Although The Morning Show was initially conceived as a loose adaptation of then-CNN senior media correspondent Brian Stelter’s 2013 book Top of the Morning — which dove into the morning show rivalry between NBC’s Today and ABC’s Good Morning America — it was retooled after sexual-misconduct allegations against ex-Today host Matt Lauer came to light in 2017 amid the #MeToo movement.
Season One told the serviceable, if overwrought story of the tenuous alliance that forms between longtime morning show anchor Alex Levy (Jennifer Aniston) and newcomer Bradley Jackson (Reese Witherspoon in a wig), an outspoken Rust Belt reporter who’s plucked from obscurity to work alongside her at fictional network UBA after Alex’s longtime co-anchor Mitch Kessler (Steve Carell) is fired during a Lauer-esque scandal.
No matter how famous the stars and how big the budget, The Morning Show has retained a cobbled-together quality since it premiered in 2019, remixing thorny recent headlines through a glossy, melodramatic lens that’s more Newsroom-meets-Days of Our Lives than it is Succession — never mind that the morning show-watching monoculture that it prides itself on hasn’t existed in decades.
Yet somehow, The Morning Show is better than ever because it’s finally embraced its soapy, unconvincingly ripped-from-the-headlines DNA. Yes, it concerns itself with everything from Covid-19 (no series loves the year 2020 as much as this one) to the Jan. 6 riots.
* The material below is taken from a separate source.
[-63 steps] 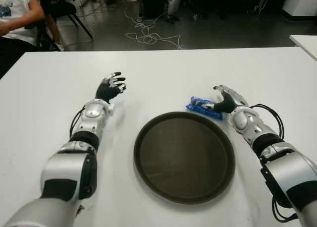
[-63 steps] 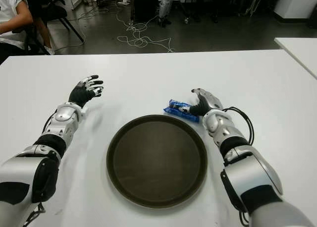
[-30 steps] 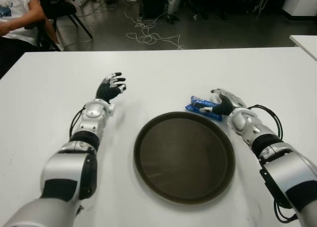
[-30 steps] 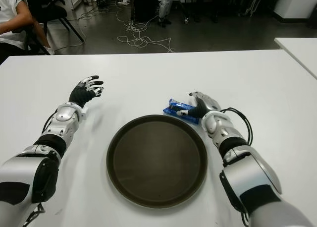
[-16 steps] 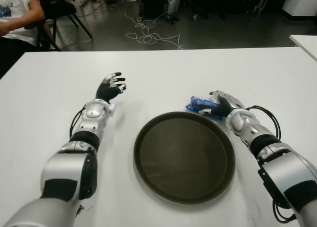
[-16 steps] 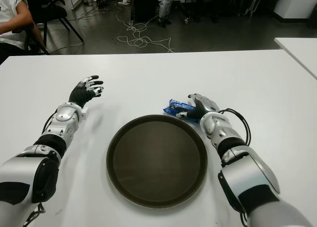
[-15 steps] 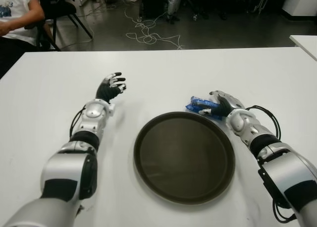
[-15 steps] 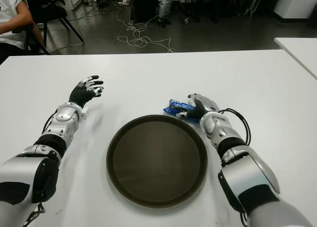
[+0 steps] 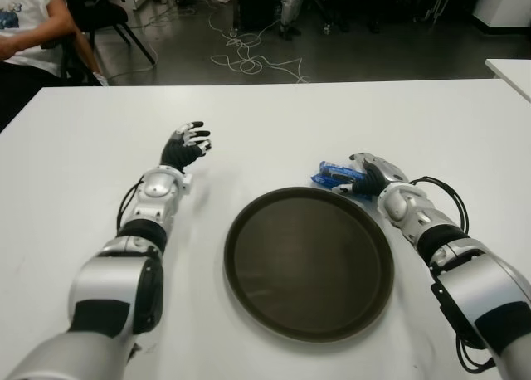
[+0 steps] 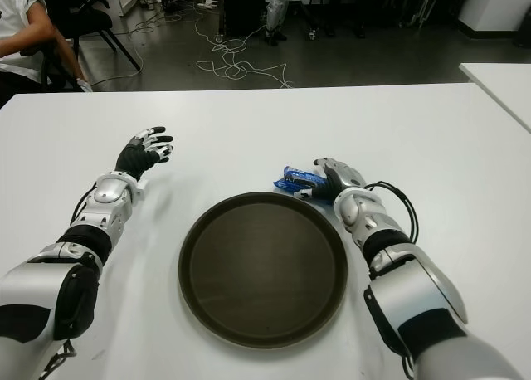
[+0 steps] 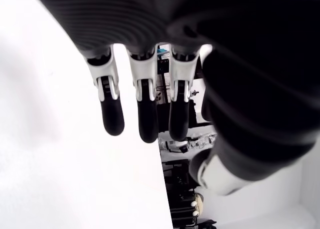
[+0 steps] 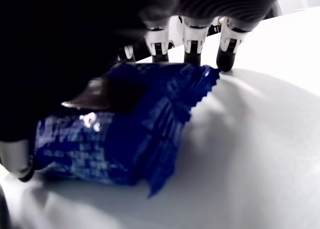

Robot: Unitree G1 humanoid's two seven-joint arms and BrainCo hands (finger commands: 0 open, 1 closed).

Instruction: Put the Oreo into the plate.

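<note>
The Oreo, a blue pack (image 9: 330, 174), lies on the white table (image 9: 274, 123) just beyond the far right rim of the round dark plate (image 9: 307, 264). My right hand (image 9: 365, 175) covers the pack's right end. In the right wrist view the fingers (image 12: 192, 39) reach over the pack (image 12: 125, 129) with their tips on the table behind it, and the thumb presses its near side. The pack rests on the table. My left hand (image 9: 184, 145) shows left of the plate, fingers spread and holding nothing (image 11: 145, 114).
A person (image 9: 25, 23) sits on a chair beyond the table's far left corner. Cables (image 9: 249, 56) lie on the dark floor behind the table. The corner of a second white table (image 9: 510, 69) shows at the right edge.
My right hand has slid left along the Oreo pack and its fingers have closed over it. The pack, the plate and the left hand have stayed put.
</note>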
But this is also a show where Billy Crudup delivers lines like “This is a battle for the soul of the universe!” and two of our most well-known actresses film blowout arguments with one another despite absolutely not being in the same room. Why not have some fun with it?
So, as the good folks of UBA wrap up another season of newsy chaos, let’s look back on some of The Morning Show’s wildest decisions.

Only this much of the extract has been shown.